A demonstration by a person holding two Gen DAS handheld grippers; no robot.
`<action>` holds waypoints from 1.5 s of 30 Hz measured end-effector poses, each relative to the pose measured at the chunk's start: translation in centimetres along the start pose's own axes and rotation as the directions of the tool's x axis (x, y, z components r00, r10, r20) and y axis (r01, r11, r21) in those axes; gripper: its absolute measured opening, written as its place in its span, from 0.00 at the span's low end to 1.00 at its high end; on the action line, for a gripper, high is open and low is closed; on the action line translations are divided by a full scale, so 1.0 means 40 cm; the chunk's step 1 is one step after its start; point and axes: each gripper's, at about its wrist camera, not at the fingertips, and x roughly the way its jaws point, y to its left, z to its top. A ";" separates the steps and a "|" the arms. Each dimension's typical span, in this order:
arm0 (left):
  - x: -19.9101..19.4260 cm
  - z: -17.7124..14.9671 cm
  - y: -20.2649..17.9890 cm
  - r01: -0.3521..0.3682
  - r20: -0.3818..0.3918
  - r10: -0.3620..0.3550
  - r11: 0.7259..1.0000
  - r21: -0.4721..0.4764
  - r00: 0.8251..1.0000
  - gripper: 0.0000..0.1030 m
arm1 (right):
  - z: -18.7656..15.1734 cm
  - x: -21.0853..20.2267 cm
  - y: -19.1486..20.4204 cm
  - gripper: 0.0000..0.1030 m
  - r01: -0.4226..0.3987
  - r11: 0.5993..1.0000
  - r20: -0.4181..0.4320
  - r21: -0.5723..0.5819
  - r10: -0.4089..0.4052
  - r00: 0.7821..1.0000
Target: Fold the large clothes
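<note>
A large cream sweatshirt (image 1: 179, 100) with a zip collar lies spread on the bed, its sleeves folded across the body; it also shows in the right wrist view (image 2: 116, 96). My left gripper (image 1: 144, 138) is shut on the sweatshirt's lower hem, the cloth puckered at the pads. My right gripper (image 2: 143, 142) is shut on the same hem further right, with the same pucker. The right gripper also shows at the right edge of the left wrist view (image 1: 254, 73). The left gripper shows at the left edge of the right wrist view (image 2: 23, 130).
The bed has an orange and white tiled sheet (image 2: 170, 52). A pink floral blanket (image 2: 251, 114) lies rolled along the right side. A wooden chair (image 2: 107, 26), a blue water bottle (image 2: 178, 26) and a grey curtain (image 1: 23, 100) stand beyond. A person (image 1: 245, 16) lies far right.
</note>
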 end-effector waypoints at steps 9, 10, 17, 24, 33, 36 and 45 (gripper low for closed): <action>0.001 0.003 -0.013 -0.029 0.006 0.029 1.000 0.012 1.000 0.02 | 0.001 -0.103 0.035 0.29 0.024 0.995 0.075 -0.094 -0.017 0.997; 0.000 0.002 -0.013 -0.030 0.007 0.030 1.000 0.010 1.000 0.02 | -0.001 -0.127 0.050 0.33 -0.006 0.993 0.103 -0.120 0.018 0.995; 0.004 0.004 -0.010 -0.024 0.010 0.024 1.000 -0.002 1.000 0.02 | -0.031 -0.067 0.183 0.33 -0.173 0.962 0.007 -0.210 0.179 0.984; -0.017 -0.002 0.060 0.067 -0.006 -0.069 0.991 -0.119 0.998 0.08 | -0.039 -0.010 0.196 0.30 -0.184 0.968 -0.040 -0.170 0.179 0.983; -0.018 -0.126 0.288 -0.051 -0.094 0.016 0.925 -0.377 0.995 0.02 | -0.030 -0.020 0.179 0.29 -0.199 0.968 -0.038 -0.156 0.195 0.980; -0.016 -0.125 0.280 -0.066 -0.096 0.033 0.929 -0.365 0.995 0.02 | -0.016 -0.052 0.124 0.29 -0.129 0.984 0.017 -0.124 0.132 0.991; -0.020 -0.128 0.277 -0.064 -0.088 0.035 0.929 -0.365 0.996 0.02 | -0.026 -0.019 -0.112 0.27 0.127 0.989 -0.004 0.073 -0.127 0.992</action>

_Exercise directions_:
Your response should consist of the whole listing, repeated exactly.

_Solution to this exercise_:
A demonstration by a person holding two Gen DAS handheld grippers; no robot.
`<action>` holds waypoints from 1.5 s of 30 Hz measured end-effector poses, each relative to the pose measured at the chunk's start: translation in centimetres along the start pose's own axes and rotation as the directions of the tool's x axis (x, y, z components r00, r10, r20) and y axis (r01, r11, r21) in those axes; gripper: its absolute measured opening, written as its place in its span, from 0.00 at the span's low end to 1.00 at its high end; on the action line, for a gripper, high is open and low is closed; on the action line translations are divided by a full scale, so 1.0 means 40 cm; the chunk's step 1 is one step after its start; point and axes: each gripper's, at about its wrist camera, not at the fingertips, and x roughly the way its jaws point, y to its left, z to its top. A ";" separates the steps and a "|" the arms. Each dimension's typical span, in this order:
arm0 (left):
  - x: -19.9101..19.4260 cm
  - z: -17.7124..14.9671 cm
  - y: -20.2649..17.9890 cm
  - r01: -0.3521..0.3682
  - r20: -0.3818..0.3918
  - r10: -0.3620..0.3550
  - r11: 0.7259..1.0000
  - r21: -0.4721..0.4764
  - r00: 0.8251..1.0000
  - gripper: 0.0000..0.1030 m
arm1 (right):
  - z: -18.7656..15.1734 cm
  - x: -21.0853..20.2267 cm
  - y: -19.1486..20.4204 cm
  - gripper: 0.0000..0.1030 m
  - r01: -0.4226..0.3987
  - r11: 0.5993..1.0000
  - r20: -0.4181..0.4320
  - r21: -0.5723..0.5819
  - r10: -0.4089..0.4052
  - r00: 0.7821..1.0000
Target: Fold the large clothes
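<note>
A large cream sweatshirt (image 1: 179, 100) with a zip collar lies spread on the bed, its sleeves folded across the body; it also shows in the right wrist view (image 2: 116, 96). My left gripper (image 1: 144, 138) is shut on the sweatshirt's lower hem, the cloth puckered at the pads. My right gripper (image 2: 143, 142) is shut on the same hem further right, with the same pucker. The right gripper also shows at the right edge of the left wrist view (image 1: 254, 73). The left gripper shows at the left edge of the right wrist view (image 2: 23, 130).
The bed has an orange and white tiled sheet (image 2: 170, 52). A pink floral blanket (image 2: 251, 114) lies rolled along the right side. A wooden chair (image 2: 107, 26), a blue water bottle (image 2: 178, 26) and a grey curtain (image 1: 23, 100) stand beyond. A person (image 1: 245, 16) lies far right.
</note>
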 end-effector waypoints at steps 9, 10, 17, 24, 33, 36 and 45 (gripper low for closed): <action>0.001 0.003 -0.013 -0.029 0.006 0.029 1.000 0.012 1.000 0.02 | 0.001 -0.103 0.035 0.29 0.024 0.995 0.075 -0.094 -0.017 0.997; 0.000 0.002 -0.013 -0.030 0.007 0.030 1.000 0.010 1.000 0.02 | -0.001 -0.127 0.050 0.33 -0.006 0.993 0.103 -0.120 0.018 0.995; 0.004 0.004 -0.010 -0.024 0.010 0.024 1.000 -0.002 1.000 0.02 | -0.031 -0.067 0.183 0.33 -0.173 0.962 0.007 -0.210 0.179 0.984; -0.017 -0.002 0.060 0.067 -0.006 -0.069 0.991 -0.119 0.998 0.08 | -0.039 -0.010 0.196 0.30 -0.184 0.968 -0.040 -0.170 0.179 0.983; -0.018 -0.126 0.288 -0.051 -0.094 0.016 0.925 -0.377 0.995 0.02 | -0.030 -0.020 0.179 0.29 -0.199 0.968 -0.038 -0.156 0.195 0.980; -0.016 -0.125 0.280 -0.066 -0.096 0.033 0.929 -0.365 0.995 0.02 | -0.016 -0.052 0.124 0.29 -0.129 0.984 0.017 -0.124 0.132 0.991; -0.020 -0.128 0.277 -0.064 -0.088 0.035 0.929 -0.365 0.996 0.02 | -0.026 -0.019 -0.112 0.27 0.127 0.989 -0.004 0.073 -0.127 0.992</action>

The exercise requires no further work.